From Wikipedia, the free encyclopedia

Canine distemper is a viral disease affecting animals in the families Canidae, Mustelidae, Mephitidae, Procyonidae, and possibly Felidae (though not domestic cats; feline distemper or panleukopenia is a virus exclusive to cats). The origin of the word distemper is from the Middle English distemperen, meaning to upset the balance of the humors, which is from the Old French destemprer, meaning to disturb, which is from the Vulgar Latin distemperare: Latin dis- and Latin temperare, meaning to mix properly.

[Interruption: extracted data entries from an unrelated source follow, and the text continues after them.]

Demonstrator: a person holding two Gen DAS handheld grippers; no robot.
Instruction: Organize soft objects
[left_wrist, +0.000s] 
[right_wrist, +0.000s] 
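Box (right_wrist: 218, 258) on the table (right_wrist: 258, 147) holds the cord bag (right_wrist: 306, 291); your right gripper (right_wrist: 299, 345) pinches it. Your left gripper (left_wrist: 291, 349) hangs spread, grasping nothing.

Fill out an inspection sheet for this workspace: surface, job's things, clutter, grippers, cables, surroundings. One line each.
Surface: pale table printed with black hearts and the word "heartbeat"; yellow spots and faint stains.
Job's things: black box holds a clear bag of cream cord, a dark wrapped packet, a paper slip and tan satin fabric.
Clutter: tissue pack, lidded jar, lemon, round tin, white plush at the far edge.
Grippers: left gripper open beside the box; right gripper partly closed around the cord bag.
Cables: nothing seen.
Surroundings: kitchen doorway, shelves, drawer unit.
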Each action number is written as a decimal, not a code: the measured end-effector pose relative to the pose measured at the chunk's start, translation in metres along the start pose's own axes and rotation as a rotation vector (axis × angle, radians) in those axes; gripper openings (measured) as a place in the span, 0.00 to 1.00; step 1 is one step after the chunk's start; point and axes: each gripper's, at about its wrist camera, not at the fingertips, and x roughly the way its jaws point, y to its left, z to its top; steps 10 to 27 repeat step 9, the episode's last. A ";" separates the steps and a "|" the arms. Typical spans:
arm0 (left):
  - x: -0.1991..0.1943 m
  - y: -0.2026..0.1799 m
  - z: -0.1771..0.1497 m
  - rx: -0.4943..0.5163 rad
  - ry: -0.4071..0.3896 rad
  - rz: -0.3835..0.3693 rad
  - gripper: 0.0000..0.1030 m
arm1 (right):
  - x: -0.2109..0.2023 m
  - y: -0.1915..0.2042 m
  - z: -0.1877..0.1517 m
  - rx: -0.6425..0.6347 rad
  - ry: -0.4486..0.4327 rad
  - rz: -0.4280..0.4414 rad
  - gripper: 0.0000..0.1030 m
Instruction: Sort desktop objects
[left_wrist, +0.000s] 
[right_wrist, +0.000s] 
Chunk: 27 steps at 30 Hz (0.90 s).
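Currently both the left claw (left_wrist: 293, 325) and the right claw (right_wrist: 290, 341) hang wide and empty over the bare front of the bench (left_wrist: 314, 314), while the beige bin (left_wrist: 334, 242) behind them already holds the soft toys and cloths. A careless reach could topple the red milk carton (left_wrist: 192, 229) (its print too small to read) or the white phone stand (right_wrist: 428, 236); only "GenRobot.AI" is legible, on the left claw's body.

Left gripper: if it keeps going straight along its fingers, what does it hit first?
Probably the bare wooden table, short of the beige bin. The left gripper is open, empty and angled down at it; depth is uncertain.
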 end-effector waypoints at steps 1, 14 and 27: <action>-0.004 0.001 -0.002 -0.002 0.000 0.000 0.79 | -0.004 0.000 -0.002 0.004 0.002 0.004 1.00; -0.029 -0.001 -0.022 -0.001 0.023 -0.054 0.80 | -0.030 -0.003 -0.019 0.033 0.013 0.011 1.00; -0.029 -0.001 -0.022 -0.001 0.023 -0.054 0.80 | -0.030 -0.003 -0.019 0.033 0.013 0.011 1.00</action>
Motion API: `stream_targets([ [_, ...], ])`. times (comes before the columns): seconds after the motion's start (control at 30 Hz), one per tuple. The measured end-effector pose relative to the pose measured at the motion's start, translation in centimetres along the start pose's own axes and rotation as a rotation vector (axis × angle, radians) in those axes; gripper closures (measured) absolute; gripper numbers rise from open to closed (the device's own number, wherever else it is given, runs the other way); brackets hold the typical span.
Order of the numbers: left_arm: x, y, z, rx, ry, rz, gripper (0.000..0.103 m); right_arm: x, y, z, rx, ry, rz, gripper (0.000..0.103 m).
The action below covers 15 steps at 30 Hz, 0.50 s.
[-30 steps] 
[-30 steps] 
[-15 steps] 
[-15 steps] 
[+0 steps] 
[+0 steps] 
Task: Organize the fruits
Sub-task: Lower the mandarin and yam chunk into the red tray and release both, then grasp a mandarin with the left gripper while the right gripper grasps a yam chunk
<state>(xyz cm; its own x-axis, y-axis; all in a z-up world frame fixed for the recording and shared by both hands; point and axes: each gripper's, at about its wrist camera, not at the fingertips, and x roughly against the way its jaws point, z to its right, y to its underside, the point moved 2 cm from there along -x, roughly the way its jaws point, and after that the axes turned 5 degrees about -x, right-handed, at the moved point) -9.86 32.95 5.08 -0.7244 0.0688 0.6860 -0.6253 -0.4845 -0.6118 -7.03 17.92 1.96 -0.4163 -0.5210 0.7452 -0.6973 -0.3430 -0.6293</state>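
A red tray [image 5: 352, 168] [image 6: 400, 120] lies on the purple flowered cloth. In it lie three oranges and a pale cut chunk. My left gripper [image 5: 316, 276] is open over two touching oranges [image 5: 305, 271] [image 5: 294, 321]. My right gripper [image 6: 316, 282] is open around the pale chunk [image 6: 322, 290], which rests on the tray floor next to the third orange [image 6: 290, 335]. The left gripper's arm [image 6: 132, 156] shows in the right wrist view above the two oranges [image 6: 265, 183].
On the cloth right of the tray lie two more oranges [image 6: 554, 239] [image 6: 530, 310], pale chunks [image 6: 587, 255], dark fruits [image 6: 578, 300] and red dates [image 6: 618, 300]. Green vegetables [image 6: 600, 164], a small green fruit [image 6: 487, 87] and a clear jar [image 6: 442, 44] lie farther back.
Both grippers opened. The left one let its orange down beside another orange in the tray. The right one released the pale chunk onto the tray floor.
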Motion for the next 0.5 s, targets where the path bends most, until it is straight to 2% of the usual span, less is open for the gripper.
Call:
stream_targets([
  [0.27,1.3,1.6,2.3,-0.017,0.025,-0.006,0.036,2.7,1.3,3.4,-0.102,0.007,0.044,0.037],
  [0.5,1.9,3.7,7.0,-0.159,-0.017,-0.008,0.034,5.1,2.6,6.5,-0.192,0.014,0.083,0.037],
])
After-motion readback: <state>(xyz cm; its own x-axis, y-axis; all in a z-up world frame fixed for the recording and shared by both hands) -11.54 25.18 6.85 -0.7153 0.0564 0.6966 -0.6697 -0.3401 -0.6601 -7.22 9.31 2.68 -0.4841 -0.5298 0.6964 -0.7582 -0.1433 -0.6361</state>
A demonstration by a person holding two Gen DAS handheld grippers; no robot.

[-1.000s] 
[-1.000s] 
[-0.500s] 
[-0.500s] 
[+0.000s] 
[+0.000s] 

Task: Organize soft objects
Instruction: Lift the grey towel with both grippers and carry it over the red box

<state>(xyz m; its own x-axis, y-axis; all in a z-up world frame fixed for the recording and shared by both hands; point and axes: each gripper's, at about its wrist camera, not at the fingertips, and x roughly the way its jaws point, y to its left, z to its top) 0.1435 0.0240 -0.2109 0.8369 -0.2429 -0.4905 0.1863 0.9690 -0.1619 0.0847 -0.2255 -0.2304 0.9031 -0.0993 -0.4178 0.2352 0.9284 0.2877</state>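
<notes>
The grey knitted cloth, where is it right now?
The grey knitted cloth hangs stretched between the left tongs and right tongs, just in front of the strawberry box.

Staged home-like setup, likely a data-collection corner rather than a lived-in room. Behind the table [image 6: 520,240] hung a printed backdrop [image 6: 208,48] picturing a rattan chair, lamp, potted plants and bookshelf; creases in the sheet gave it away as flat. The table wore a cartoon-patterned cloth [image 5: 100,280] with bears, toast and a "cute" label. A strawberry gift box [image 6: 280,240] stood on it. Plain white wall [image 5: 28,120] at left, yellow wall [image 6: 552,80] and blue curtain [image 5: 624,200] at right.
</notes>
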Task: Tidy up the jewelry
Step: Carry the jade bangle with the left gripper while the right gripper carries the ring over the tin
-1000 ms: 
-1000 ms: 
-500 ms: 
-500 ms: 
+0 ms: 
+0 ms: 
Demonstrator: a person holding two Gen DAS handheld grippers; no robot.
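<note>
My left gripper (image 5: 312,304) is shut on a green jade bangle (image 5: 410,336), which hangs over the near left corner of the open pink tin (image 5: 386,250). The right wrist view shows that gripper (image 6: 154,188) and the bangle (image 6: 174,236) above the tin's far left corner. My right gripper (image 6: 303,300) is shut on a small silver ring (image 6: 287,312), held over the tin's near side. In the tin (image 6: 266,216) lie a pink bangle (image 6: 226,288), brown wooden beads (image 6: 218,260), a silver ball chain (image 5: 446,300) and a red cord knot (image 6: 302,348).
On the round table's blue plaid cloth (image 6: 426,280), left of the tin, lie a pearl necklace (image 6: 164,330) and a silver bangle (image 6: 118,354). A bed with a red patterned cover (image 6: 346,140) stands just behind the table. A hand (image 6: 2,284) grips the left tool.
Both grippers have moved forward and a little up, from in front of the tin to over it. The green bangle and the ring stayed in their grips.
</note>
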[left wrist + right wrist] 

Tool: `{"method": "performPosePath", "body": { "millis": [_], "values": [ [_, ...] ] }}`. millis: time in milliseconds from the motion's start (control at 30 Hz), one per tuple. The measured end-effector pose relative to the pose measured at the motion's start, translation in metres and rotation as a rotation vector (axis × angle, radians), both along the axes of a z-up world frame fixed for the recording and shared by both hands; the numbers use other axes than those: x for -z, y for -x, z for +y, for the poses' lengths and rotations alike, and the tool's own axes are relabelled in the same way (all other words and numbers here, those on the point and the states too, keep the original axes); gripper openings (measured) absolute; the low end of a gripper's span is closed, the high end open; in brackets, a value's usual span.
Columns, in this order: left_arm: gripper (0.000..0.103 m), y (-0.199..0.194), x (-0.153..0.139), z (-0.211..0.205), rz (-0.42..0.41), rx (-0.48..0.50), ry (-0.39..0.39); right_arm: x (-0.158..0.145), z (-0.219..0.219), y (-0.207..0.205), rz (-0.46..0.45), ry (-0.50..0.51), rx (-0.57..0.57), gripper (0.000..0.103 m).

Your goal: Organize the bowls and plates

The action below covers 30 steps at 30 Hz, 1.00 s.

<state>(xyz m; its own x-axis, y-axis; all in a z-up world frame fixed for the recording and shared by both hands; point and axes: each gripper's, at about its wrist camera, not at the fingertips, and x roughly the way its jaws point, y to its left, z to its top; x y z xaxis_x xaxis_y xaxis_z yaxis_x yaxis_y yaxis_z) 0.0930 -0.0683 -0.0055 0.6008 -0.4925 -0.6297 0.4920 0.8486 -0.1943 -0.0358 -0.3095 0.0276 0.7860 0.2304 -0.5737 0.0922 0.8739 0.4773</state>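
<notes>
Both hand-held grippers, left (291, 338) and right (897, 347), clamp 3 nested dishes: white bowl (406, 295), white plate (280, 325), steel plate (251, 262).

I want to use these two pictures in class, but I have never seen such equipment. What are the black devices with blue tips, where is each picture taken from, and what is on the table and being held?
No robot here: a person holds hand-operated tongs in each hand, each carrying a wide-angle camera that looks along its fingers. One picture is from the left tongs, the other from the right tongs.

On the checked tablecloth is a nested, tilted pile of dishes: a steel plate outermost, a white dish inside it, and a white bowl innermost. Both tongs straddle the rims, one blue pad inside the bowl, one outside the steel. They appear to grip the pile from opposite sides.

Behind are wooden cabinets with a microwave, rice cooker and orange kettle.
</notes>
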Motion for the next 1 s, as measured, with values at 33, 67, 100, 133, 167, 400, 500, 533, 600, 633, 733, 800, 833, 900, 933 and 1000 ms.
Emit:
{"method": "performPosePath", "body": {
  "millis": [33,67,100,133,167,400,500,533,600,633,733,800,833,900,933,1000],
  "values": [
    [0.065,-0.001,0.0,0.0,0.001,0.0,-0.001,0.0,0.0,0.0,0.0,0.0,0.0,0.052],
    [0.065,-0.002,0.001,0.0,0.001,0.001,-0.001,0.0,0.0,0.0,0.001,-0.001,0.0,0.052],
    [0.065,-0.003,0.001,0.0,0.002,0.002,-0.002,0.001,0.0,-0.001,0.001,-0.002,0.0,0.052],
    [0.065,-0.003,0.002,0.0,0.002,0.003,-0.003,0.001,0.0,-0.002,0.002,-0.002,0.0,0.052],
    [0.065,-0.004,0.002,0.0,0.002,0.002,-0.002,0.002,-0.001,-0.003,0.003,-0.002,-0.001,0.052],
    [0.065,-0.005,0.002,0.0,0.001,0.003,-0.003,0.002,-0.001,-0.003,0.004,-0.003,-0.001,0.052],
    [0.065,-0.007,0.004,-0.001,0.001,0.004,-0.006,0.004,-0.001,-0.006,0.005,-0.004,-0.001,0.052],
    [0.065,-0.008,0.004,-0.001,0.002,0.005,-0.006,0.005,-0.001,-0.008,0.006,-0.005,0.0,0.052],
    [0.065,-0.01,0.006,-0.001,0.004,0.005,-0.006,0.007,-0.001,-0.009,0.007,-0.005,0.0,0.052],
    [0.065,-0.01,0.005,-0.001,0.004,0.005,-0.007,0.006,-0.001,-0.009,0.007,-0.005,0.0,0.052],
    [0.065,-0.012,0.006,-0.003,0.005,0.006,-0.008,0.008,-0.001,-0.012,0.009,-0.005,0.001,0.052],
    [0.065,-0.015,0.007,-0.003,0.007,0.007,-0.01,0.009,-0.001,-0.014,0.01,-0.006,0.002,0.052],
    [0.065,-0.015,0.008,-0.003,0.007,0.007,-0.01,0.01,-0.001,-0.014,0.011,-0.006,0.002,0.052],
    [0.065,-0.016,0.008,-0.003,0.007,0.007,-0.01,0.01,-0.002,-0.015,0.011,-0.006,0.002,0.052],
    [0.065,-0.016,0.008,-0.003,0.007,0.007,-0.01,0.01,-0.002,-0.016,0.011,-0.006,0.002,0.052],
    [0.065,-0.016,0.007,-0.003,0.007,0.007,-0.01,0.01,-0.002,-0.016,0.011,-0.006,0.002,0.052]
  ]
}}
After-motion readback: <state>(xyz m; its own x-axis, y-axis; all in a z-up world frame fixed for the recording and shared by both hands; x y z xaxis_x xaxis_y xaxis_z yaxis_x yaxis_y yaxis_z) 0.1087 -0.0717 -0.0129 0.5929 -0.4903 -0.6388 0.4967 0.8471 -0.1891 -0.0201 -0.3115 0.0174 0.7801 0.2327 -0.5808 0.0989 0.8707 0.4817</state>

Dogs from four months to four years old are particularly susceptible. Canine distemper virus (CDV) spreads through the air and through contact with infected bodily fluids, including food and water contaminated with these fluids. The time between infection and disease is 14 to 18 days, although there can be a fever from three to six days postinfection.

Calm Dogs

Canine distemper virus has a tropism for lymphoid, epithelial, and nervous tissues. Therefore, the typical pathologic features of canine distemper include lymphoid depletion (causing immunosuppression and leading to secondary infections), interstitial pneumonia, encephalitis with demyelination, and hyperkeratosis of foot pads . Histologic examination reveals intranuclear and intracytoplasmic eosinophilic inclusion bodies in numerous tissues.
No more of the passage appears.